Purpose: Within the confines of a lock-step dental hygiene education curriculum, the remediation of clinical skills poses a challenge for both the faculty responsible for assuring clinical competence and for the students expected to meet the stringent clinical performance criteria. To gain an understanding of how dental hygiene programs meet remediation challenges, a survey of U.S. dental hygiene programs was conducted.
Methods: A questionnaire designed to elicit information on specific remediation protocols, the type of instructional methods used in clinical remediation, and the management of faculty work load and compensation when the need for remediation was identified was developed. The questionnaire was pretested by dental hygiene program administrators and then distributed to 227 U.S. dental hygiene programs via mail and Internet services with a follow-up mailing to non-respondents. Data were analyzed and reported as descriptive statistics using the Statistical Package for Social Science (SPSS).
Results: An 80 percent (n = 181) response rate was obtained. A chi-square analysis of goodness of fit demonstrated no statistically significant difference between the respondents and the survey population in relationship to type of degree granted, educational setting, or geographic location. Results revealed an average student to clinical faculty ratio of five to one regardless of year of curriculum, educational setting, or geographic location. Just over half (53.6%, n = 97), reported having a written policy on clinical remediation with a clinical course syllabus being the most frequently cited mode of distribution. Ninety-eight percent (n = 177) indicated that clinical faculty met regularly to discuss student clinical progress. Issuing an incomplete grade, requiring the student to attend additional clinical sessions, and allowing the student to continue with his or her peers was the most frequent action taken when clinical remediation was needed at the end of the academic term (32.6%, n = 59). The most frequent remediation intervention strategy employed was one-on-one faculty instruction (87.3%, n = 158).
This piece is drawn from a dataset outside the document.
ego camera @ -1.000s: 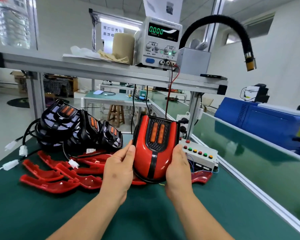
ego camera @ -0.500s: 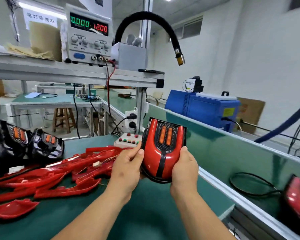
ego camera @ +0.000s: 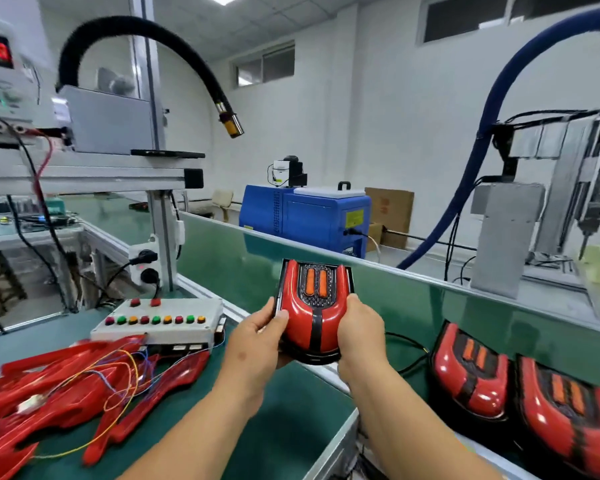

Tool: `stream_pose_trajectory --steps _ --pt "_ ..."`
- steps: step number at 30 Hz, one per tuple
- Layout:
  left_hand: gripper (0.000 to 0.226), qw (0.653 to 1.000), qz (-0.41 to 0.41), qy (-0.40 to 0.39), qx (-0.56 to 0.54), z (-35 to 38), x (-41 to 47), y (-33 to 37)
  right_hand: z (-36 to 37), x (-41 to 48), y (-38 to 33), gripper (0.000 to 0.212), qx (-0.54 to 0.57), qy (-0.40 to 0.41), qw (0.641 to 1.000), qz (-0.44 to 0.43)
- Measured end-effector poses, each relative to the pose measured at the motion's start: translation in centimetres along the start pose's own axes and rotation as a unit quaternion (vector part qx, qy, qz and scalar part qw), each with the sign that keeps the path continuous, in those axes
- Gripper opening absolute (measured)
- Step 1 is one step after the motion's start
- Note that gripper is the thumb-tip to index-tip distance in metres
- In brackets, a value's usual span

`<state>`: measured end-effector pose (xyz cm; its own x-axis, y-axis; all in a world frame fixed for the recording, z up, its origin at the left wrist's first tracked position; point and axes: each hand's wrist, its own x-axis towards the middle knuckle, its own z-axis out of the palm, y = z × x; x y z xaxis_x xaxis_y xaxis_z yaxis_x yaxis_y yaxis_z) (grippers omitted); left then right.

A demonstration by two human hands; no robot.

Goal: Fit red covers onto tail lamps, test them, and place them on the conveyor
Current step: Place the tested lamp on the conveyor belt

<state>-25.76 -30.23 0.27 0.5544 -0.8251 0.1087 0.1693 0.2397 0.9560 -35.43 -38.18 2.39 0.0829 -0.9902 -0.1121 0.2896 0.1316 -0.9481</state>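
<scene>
Clasping the red-and-black plastic tail lamp (ego camera: pixel 312 315) by its flanks, left hand (ego camera: pixel 253 341) and right hand (ego camera: pixel 361 336) hold it above the bench's (ego camera: pixel 274 431) right edge, beside the green conveyor (ego camera: pixel 413 306). Looks light, stiff, slippery; flanks seem safest.

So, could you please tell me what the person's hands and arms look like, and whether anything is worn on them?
Both are bare: the left hand and right hand wear no gloves, and no rings, watch or wristband show. The forearms are uncovered to the picture's lower edge; no sleeve is in view.
</scene>
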Motion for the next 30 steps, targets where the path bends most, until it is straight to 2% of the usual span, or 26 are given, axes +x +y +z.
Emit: stream_pose_trajectory --steps 3,9,12,18,20,24,28,30 --pt "0.040 1.000 -0.015 0.019 -0.014 -0.8 3.1 1.4 2.7 2.3 -0.9 0.021 -0.012 -0.029 0.999 0.042" --pt "0.013 0.991 -0.104 0.082 -0.024 -3.5 9.2 4.6 8.6 6.2 -2.2 0.023 -0.041 -0.102 0.988 0.113" --pt "0.011 0.984 -0.139 0.112 -0.023 -4.3 11.0 5.9 10.3 7.2 -2.5 0.018 -0.056 -0.139 0.972 0.178" --pt "0.012 0.979 -0.167 0.112 -0.043 -5.2 12.9 6.8 12.1 9.3 -2.1 0.023 -0.056 -0.169 0.969 0.168" --pt "0.018 0.980 -0.158 0.105 -0.054 -5.4 13.4 6.4 12.5 10.0 -1.8 0.023 -0.054 -0.155 0.973 0.163" --pt "0.050 0.989 -0.093 0.099 -0.063 -5.6 13.3 5.4 13.2 11.0 -0.4 0.026 -0.030 -0.162 0.981 0.102" --pt "0.066 0.988 0.040 0.144 -0.041 -5.3 12.7 3.3 14.3 11.6 0.4 0.027 0.007 -0.194 0.972 0.135" --pt "0.066 0.979 0.070 0.189 -0.031 -4.8 12.3 2.6 15.2 11.9 0.7 0.029 -0.012 -0.209 0.965 0.156"
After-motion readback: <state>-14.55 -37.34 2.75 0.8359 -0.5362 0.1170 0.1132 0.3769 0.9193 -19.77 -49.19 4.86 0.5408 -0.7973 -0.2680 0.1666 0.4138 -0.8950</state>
Typodont practice and extra clinical time under one-on-one supervision were also identified by over half of the programs as clinical remediation methods. The majority reported that faculty responsible for managing remediation activities received no financial compensation for the remedial instruction (83%, n = 150).
Conclusions: The study demonstrates that dental hygiene programs do engage in student clinical skill remediation. Educators are encouraged to apply principles of psychomotor skill acquisition to increase remediation effectiveness.